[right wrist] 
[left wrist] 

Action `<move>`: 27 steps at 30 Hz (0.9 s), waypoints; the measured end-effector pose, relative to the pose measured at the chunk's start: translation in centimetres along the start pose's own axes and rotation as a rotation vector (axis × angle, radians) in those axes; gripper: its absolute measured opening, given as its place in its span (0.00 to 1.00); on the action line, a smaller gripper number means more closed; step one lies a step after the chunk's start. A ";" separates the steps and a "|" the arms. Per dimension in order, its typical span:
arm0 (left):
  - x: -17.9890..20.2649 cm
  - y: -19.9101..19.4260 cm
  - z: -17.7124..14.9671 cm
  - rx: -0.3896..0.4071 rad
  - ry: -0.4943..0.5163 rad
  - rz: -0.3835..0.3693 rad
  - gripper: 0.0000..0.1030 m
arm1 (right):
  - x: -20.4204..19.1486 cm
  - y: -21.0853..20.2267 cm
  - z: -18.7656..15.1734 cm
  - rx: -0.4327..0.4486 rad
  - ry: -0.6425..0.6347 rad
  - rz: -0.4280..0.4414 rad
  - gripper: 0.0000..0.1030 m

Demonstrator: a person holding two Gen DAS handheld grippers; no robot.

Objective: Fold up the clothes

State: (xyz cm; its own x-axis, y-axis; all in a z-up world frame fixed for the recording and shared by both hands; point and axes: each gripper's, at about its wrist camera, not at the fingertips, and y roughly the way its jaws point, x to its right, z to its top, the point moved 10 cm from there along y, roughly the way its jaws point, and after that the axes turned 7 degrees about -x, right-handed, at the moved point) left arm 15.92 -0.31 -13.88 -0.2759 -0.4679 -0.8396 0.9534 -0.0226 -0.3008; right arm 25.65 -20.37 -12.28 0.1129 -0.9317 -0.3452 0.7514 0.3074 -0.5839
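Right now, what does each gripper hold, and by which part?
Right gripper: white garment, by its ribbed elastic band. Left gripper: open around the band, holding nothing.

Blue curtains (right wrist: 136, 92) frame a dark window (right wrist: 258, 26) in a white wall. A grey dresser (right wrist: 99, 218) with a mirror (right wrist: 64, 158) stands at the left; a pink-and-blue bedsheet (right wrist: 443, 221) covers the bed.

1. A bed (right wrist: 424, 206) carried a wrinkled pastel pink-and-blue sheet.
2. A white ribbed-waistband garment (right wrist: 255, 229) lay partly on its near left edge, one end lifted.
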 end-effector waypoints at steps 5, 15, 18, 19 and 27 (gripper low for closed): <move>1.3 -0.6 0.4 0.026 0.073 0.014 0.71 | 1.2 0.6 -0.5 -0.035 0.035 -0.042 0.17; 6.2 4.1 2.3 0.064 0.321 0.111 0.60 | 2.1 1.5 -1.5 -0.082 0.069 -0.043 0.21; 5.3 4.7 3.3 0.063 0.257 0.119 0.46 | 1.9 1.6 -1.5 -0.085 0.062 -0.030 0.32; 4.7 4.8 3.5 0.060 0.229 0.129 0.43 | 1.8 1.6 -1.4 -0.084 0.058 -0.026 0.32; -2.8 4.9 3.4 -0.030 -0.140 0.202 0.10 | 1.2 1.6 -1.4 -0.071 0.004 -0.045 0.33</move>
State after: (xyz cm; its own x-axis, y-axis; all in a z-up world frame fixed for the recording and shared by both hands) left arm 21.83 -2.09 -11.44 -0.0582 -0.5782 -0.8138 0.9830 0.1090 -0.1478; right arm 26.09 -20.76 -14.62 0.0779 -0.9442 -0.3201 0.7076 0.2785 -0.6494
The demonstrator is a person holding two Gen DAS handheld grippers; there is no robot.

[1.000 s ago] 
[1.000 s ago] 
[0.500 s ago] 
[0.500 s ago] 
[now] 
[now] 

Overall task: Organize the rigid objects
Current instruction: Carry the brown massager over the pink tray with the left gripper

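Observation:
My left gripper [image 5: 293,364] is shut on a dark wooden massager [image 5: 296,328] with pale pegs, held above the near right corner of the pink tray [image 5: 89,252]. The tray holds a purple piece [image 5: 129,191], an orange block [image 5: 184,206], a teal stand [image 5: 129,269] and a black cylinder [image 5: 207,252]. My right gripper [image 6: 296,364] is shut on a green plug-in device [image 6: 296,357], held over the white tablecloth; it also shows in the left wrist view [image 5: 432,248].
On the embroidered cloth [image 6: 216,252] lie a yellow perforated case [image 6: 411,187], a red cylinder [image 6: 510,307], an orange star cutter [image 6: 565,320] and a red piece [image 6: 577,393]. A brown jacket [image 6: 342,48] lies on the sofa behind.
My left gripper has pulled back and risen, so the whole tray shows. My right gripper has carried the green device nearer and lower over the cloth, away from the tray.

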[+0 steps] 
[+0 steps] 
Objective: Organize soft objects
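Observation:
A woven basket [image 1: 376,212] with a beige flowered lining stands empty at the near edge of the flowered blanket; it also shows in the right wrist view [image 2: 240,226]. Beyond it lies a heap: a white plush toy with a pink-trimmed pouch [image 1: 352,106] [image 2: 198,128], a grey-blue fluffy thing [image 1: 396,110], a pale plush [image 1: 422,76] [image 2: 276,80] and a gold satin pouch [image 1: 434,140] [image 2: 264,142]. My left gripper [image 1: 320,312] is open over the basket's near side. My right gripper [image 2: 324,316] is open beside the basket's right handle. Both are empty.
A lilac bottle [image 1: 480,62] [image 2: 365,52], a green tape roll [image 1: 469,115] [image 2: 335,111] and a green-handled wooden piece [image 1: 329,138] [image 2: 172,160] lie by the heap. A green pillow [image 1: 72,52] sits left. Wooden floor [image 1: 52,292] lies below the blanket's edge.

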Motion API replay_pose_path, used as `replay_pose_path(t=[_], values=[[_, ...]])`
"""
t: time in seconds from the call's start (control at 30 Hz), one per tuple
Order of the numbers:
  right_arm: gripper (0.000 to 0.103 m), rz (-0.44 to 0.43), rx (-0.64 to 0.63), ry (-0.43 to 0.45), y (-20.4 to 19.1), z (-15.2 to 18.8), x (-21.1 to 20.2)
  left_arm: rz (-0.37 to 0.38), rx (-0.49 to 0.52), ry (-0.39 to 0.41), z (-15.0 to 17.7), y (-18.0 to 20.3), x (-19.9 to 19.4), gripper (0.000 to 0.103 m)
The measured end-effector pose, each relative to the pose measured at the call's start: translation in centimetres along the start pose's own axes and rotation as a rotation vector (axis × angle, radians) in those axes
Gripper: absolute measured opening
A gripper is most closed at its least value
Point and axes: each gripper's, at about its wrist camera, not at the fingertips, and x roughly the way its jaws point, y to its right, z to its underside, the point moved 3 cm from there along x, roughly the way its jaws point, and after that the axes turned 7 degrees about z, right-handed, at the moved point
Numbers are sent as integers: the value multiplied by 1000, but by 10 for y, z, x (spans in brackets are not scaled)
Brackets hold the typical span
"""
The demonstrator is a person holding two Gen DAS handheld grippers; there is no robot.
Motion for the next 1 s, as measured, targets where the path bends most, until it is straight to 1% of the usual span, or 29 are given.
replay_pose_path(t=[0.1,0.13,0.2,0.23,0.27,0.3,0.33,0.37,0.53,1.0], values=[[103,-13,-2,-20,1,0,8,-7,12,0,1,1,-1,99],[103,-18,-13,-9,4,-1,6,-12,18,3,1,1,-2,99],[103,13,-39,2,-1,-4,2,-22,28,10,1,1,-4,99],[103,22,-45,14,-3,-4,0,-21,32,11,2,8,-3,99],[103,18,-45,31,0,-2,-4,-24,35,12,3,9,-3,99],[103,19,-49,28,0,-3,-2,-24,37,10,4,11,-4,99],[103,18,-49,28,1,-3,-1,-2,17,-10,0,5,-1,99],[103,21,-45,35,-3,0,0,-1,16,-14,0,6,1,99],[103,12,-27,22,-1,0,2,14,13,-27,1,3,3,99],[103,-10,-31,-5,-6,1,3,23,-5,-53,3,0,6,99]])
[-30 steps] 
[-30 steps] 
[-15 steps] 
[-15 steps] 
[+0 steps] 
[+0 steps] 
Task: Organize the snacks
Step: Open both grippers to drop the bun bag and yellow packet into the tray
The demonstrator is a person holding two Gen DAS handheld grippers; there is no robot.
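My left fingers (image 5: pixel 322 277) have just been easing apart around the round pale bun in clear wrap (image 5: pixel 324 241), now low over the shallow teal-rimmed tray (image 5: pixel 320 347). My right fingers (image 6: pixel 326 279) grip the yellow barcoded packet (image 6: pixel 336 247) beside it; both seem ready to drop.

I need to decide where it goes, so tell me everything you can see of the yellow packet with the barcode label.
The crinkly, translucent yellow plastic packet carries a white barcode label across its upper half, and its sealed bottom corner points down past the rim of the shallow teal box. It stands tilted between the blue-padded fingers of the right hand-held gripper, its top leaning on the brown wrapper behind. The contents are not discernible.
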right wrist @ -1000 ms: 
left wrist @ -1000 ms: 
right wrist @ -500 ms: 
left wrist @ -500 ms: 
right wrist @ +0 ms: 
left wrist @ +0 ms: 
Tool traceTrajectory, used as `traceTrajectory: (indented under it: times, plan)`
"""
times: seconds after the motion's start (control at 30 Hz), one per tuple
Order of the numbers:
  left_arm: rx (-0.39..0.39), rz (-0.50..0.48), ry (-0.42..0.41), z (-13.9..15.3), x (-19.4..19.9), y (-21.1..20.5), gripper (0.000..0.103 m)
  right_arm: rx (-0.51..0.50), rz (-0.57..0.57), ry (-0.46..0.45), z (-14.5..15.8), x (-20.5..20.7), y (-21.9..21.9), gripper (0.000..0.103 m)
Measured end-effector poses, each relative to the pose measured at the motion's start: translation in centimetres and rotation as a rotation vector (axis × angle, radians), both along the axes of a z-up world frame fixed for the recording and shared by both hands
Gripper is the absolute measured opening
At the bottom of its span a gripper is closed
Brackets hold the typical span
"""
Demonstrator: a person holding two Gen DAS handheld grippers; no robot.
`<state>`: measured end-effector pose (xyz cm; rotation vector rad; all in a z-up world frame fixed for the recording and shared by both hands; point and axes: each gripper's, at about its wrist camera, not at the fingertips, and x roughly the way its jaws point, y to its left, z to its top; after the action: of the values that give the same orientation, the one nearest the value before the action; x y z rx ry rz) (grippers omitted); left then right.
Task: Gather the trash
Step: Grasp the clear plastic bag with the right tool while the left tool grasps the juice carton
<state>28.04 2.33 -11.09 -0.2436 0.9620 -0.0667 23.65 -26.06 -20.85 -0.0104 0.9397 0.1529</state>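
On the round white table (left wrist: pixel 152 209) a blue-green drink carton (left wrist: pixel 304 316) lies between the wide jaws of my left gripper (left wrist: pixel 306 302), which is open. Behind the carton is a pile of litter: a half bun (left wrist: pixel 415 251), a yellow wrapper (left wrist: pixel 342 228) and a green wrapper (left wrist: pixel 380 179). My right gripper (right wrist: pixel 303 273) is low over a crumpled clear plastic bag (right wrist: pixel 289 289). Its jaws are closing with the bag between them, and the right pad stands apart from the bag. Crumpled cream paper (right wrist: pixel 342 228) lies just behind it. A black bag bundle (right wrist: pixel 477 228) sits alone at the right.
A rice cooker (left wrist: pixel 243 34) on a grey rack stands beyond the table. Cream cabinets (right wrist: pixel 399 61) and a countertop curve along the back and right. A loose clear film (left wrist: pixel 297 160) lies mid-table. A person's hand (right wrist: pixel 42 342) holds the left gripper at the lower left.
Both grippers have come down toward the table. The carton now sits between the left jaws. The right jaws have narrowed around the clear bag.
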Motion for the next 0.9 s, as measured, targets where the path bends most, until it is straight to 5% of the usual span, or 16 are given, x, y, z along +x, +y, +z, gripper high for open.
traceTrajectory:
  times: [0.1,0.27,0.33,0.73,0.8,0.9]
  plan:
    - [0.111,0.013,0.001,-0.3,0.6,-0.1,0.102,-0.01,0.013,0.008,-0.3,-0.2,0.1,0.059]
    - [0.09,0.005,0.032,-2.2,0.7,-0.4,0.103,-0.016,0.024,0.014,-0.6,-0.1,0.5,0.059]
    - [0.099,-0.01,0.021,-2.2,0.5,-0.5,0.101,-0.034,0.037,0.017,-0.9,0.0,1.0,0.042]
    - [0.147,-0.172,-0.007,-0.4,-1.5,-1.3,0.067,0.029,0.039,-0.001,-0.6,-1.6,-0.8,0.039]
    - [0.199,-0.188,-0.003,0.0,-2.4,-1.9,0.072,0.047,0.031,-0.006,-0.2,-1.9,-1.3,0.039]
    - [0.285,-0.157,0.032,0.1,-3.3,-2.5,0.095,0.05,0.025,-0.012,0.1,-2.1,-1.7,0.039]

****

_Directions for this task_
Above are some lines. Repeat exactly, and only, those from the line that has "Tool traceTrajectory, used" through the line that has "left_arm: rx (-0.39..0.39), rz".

_Output for this exercise_
Tool traceTrajectory, used as `traceTrajectory: (indented under it: times, plan)`
"""
times: seconds after the motion's start (control at 30 Hz), one per tuple
Order of the numbers:
  left_arm: rx (-0.39..0.39), rz (-0.50..0.48), ry (-0.42..0.41), z (-13.9..15.3), x (-19.4..19.9), y (-21.1..20.5), gripper (0.000..0.103 m)

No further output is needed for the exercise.